Der heutige Ifa-Besuch ist ihr erster. Ziemlich alt kommt sie sich vor – nach dem verwirrenden Handy-Hightech-Auftakt landet sie ebenso ahnungslos in einem „Reseller Park“. Auf einem riesigen Flachbildschirm tobt dort gerade mit viel Action und Getöse der Schauspieler Til Schweiger in einem unbekannten Film herum. Davor sitzen drei junge Männer auf kleinen Hockern, und hinter ihnen steht auf einer Säule ein Gerät, das seitlich ziemliche Hitze ausstrahlt. Dank „Cinemike Tuning“ erlebe man die höchsten Klangdimensionen, ist daneben zu lesen. Auch, dass man zu sehr fairen Preisen bedient werde – ab 10 000 Euro. Mit der Frage, was genau hier so viel kostet – der gigantische Flachbildschirm oder das formschön gerundete Gerät auf der Säule, will man sich aber nun doch nicht blamieren.

Lieber fragt man eine etwa gleich alte Geschlechtsgenossin an einem anderen Stand, was denn in den kondomähnlichen Päckchen sei, nach denen in einer Schale alle grabschen. „Gummibärchen“, ist die lakonische Antwort – und die süße Gabe neben hochglanzlackierten Tüten und Kugelschreibern die begehrte Beute vor allem älterer Besucher.

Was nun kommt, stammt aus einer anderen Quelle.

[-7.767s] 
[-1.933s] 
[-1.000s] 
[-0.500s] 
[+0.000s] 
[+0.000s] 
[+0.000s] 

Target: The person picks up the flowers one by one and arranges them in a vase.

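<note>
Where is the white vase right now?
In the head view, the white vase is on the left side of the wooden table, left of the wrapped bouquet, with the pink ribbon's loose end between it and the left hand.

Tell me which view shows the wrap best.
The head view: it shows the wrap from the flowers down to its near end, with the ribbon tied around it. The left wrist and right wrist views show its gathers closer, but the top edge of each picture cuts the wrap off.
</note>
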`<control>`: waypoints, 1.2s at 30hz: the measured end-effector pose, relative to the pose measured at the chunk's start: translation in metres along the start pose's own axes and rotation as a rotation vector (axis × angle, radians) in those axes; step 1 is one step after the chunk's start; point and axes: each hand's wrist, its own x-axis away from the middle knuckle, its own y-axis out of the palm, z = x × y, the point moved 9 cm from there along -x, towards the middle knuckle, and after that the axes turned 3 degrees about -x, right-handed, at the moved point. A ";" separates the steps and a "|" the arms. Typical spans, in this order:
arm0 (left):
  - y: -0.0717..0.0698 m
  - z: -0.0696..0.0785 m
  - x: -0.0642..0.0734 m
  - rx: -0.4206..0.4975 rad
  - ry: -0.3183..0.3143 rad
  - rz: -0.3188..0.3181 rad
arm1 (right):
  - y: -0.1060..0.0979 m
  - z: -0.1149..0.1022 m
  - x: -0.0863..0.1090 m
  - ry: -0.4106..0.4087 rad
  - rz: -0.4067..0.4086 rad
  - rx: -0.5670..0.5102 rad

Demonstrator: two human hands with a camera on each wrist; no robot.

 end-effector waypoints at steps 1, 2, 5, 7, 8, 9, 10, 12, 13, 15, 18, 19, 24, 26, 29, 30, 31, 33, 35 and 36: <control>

„Ich gehe hier nur so rum“, sagt Waltraud Rohde aus Marzahn, „gucken, was es gibt.“ Technisch verstehe sie nichts und selbst braucht die 64-jährige Rentnerin ihr Handy nur zum Telefonieren. „Das reicht mir, alles andere überlasse ich den Jüngeren.“ Die verstehen auch nicht immer alles, sagt ein ehemaliger Industrienähmaschinenmechaniker aus Neukölln. Meist begreife man ja nicht mal die Gebrauchsanleitung. Heinz-Eckard Körber aus Treptow dagegen frönt auf der Messe seinem Hobby – er informiert sich über die neueste Computertechnik. „Man muss doch auf dem Laufenden bleiben“, sagt der in einem Sicherheitsdienst arbeitende 63-Jährige. „Vor 16 Jahren habe ich mich gegen Computer gewehrt, heute bin ich so süchtig danach wie andere nach Briefmarken.“

Das wird der Schreiberin wohl nie passieren. Nach zwei Ifa-Stunden mit viel Fachchinesisch wird sie beim Abschied dennoch glücklich – draußen auf dem Vorplatz mit einer Thüringer Rostbratwurst.